Open snakers4 opened 6 years ago
After fixing the concat bug, I managed to convert my model. The whole model gives reasonable discrepancy (sotmax being the last layer), but I still suspect it is not enough given your really small discrepancies in your models w/o softmax.
So to check what is wrong I tested just the inception4 encoder conversion with the above hack. It produced this
Max error: 4.279047966003418
I used this inception implementation:
The encoder that I am using:
class InceptionEncoder(nn.Module):
def __init__(self,
inception):
super(InceptionEncoder, self).__init__()
self.inception_extractor = InceptionExtractor(inception)
def forward(self, x):
x,x2,x3,x4 = self.inception_extractor(x)
out = torch.cat( (x,x2,x3,x4), dim=1)
return out
class InceptionExtractor(nn.Module):
def __init__(self,
inception):
super(InceptionExtractor, self).__init__()
self.stem = nn.Sequential(
inception.features[0],
inception.features[1],
inception.features[2],
inception.features[3],
inception.features[4],
inception.features[5],
)
self.inception1 = inception.features[6]
self.inception2 = inception.features[7]
self.inception3 = inception.features[8]
self.inception4 = inception.features[9]
def forward(self, x):
x = self.stem(x)
x = self.inception1(x)
x2 = self.inception2(x)
x3 = self.inception3(x2)
x4 = self.inception4(x3)
return x,x2,x3,x4
The params I am using to invoke the model assuming the above inception4 implementation
inception4 = inceptionv4(num_classes=1000, pretrained='imagenet')

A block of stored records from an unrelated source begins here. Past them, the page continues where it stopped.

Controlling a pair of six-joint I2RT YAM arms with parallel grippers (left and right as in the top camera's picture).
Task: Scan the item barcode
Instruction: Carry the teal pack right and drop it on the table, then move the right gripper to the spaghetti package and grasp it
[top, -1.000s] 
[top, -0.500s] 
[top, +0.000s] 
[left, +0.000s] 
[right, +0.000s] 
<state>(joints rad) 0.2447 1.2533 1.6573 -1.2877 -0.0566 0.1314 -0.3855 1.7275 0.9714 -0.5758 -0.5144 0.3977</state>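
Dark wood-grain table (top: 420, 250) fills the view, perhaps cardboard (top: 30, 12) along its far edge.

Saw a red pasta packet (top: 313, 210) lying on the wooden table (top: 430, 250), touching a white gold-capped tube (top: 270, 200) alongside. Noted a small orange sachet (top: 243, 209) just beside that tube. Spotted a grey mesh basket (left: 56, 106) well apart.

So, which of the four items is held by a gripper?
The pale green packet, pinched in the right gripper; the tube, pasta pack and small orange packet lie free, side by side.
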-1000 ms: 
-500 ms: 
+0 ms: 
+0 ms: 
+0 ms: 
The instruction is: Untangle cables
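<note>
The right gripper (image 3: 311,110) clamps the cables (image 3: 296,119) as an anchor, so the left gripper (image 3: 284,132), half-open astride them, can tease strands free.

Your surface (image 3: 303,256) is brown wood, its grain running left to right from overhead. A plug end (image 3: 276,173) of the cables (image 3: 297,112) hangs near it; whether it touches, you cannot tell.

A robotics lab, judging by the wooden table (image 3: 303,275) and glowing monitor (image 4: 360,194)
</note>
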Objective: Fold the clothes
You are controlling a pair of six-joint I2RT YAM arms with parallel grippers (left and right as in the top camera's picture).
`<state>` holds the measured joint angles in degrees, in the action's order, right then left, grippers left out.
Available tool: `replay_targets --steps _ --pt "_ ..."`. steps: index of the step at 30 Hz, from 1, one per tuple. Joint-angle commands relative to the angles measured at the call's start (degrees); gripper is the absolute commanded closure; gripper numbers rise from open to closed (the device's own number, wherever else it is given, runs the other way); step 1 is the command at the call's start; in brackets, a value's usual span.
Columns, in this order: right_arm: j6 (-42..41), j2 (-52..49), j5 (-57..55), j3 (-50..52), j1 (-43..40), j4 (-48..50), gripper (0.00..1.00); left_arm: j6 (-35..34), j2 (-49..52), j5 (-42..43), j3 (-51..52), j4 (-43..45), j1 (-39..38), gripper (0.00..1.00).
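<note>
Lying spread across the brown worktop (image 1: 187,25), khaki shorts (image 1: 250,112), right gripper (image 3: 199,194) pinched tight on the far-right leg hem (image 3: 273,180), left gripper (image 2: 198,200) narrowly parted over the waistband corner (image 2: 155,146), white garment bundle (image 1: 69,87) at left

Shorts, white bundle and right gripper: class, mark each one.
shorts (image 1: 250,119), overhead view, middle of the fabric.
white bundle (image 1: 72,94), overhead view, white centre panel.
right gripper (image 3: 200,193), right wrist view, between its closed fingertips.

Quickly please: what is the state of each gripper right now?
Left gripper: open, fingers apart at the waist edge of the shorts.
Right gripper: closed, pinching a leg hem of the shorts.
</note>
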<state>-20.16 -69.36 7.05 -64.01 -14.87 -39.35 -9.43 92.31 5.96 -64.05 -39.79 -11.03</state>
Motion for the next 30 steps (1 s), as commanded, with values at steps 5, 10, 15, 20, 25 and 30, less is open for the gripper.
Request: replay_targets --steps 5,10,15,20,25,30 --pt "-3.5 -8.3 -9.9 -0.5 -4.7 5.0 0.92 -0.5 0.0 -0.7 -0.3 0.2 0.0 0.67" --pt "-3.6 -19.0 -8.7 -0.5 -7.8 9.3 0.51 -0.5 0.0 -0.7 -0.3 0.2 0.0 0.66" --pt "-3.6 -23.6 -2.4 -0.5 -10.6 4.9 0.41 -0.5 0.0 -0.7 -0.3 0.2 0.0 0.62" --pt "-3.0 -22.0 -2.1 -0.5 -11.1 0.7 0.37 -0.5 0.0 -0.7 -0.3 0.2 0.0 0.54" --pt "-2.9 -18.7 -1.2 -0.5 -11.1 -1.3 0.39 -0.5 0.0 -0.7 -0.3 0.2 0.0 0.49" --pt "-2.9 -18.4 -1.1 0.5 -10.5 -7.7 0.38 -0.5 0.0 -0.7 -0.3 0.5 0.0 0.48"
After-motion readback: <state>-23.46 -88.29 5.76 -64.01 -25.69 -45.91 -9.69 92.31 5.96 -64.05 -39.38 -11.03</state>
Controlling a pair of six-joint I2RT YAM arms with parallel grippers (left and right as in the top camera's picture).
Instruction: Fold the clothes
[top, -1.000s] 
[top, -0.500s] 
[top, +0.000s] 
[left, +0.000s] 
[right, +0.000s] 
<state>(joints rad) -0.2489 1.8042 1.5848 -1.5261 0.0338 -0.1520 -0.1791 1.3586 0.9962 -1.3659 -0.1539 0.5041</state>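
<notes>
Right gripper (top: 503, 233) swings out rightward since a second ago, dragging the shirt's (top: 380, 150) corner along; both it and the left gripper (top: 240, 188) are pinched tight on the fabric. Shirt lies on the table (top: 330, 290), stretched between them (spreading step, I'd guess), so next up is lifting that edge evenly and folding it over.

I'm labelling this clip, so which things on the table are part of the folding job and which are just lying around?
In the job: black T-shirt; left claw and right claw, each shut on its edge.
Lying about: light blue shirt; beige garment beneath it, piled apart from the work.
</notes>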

model = InceptionEncoder(inception4,**model_params)
So, I assume that my hack for Inception architectures is somewhat buggy / needs to be fixed somehow. Any help / advice appreciated.
Hello, @snakers4.
I've tested the Inception v4 today, It seems more or less accurate but not all PyTorch parameters have Keras/TF equivalent. It seems like AvgPooling parameter count_include_pad
may cause wrong result with padding
.
I also tested your InceptionEncoder
too (with average error ~2.91038e-10
), you can check it out right there.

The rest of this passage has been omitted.